The cardinal said high-tech agricultural practices and techniques are all but useless in areas of conflict and areas that are ravaged by the exploitation of natural resources.

“In searching for and extracting petroleum, gold or precious minerals present under African soil, multinationals cause enormous damage: they excavate large pits and irreparably devastate fields and forests,” he said. Whether such areas would ever be arable again is uncertain “even if one relied on genetically engineered plants.”

Cardinal Turkson said some multinational companies are actively engaged in trying to persuade bishops in Africa to support greater use of genetically modified organisms.

“I think that the real issue is not being for or against GMO,” he said.

There would be no need for such crops if African growers had access to fertile land that was “not destroyed, devastated or poisoned by the stockpiling of toxic waste” and if growers were able to benefit from the fruits of their labors by being allowed to set aside enough seeds for planting the next year and not be forced to continually buy genetically modified seeds from abroad, he said.

“Why force an African farmer to buy seeds produced in other lands and by other means? I’m beginning to wonder if behind this there isn’t the usual game of maintaining economic dependence at all costs,” he said.

Cardinal Turkson said he is not opposed to scientific and technological progress, but it’s important to evaluate whether there is a real need for genetically modified crops.

He said people should “honestly ask themselves whether it’s more about business trying to make somebody rich,” which was “a reasonable suspicion” given the many examples of similar exploitation in Ghana.

The extensive interview with Cardinal Turkson also touched upon the justice and peace council’s task of promoting Pope Benedict XVI’s encyclical “Caritas in Veritate” (“Charity in Truth”), the 2009 encyclical that addressed social justice issues.

The cardinal said there has been a “satisfactory” amount of attention paid to the document by bishops, professors and scholars, but that the council had to address a number of problems that have arisen in the United States concerning the meaning of some of the terms in the encyclical.

For example, he said the term “social,” as in social development or social responsibility, is meant to convey the sense of the common good, not a political ideology associated with socialism.

Also the term “gift” reflects the Christian sense of self-giving, while stateside it was thought to refer to a kind of welfare, he said.

“This made us understand how important it is to put the pope’s texts out in such a way that it’s possible for them to be understood by everyone, even regular people,” he said.

Even though the cardinal was a member of the Pontifical Council for Justice and Peace for many years, he said when the pope named him in October 2009 to head the council, he wanted a more complete understanding of what the pope had in mind for the church’s endeavors in the field of justice and peace.
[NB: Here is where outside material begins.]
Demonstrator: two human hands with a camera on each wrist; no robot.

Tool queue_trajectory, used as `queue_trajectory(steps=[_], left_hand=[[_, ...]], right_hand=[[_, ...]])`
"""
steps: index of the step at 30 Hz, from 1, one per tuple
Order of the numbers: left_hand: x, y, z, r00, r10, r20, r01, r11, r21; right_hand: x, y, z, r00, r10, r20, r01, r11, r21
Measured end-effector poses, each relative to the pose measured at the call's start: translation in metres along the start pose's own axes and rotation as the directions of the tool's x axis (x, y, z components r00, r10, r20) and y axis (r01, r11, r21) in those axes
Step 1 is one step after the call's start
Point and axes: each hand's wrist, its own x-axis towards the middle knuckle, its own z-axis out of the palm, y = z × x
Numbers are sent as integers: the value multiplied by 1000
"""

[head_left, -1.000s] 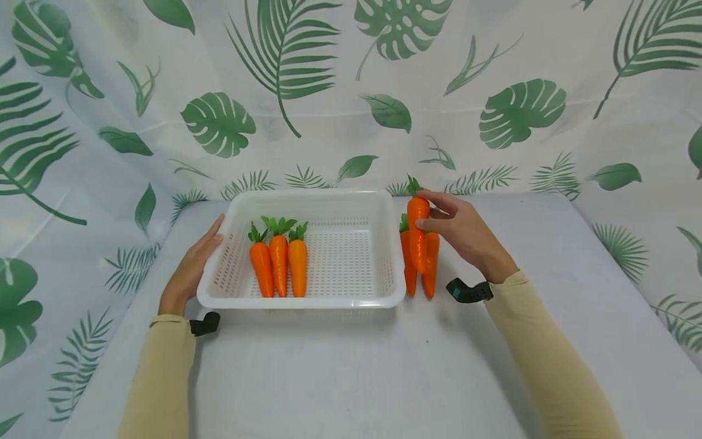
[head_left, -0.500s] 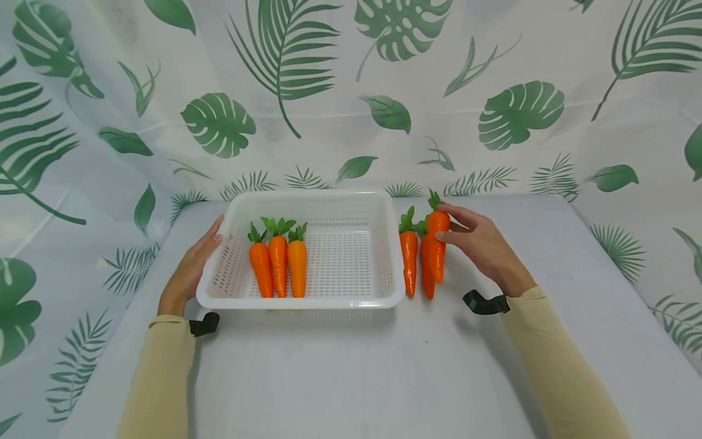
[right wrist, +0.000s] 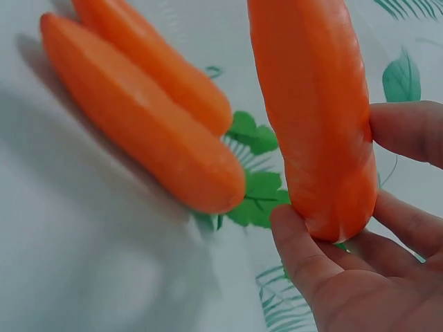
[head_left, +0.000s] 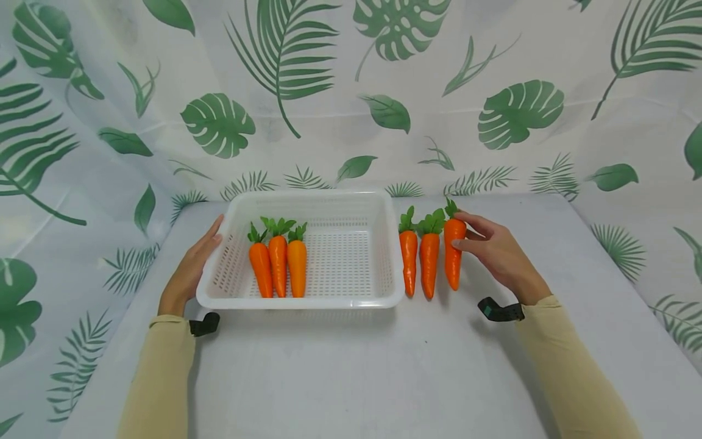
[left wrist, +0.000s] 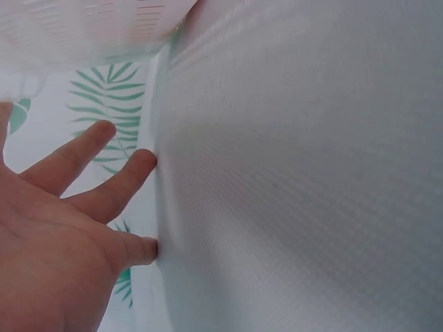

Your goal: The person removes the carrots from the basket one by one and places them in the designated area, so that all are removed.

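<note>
Between the thumb and fingers of my right hand [head_left: 496,251] is a carrot [head_left: 453,253] with a green leafy top, pinched near its thick end. In the right wrist view this carrot [right wrist: 315,117] appears close up, its leaves mostly hidden by the hand. Just left of it, two more carrots [head_left: 429,262] lie side by side on the table. My left hand [head_left: 192,268] rests with extended fingers along the left side of a white plastic basket [head_left: 298,303]. The left wrist view shows those fingers [left wrist: 104,194] spread, with the fingertips at the table surface.
Inside the basket, toward its left, lie three carrots [head_left: 278,262] with green tops. A white cloth [head_left: 329,372] covers the table. Behind it hangs a white sheet [head_left: 329,146] printed with green leaves.
My right hand has carried the carrot rightward and lower, from over the two table carrots to a spot right of them. The left hand and the basket have stayed in place.
</note>
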Motion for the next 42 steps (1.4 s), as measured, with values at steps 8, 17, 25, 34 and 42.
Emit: queue_trajectory(steps=[8,17,25,34,42], left_hand=[[0,-1,-1,1000,2,10,-2,1000,-26],[0,-2,-1,1000,0,12,0,1000,-31],[0,-3,1,1000,-8,-1,8,1000,-24],[1,-4,1,1000,5,-4,-5,1000,-19],[2,-5,1,1000,13,2,-13,1000,-22]], right_hand=[[4,11,-3,999,40,-18,-41,998,-50],[11,27,-4,999,33,-28,-36,991,-126],[17,40,-2,999,32,-35,-39,975,-217],[20,42,6,998,32,-49,-45,956,-288],[24,42,13,999,-3,-33,-7,956,-294]])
The cardinal asked for a private papal audience and was granted “a long encounter during which I learned what was the path to take” in the new job.

The pope said that in the field of justice and peace, “it is necessary to teach people to distinguish between pastoral and political” work, the cardinal said.

“We are pastors, and we don’t do politics,” he said.

The church’s pastoral work involves offering a stance and judgment on diverse social issues, not getting involved in the political realm, he said.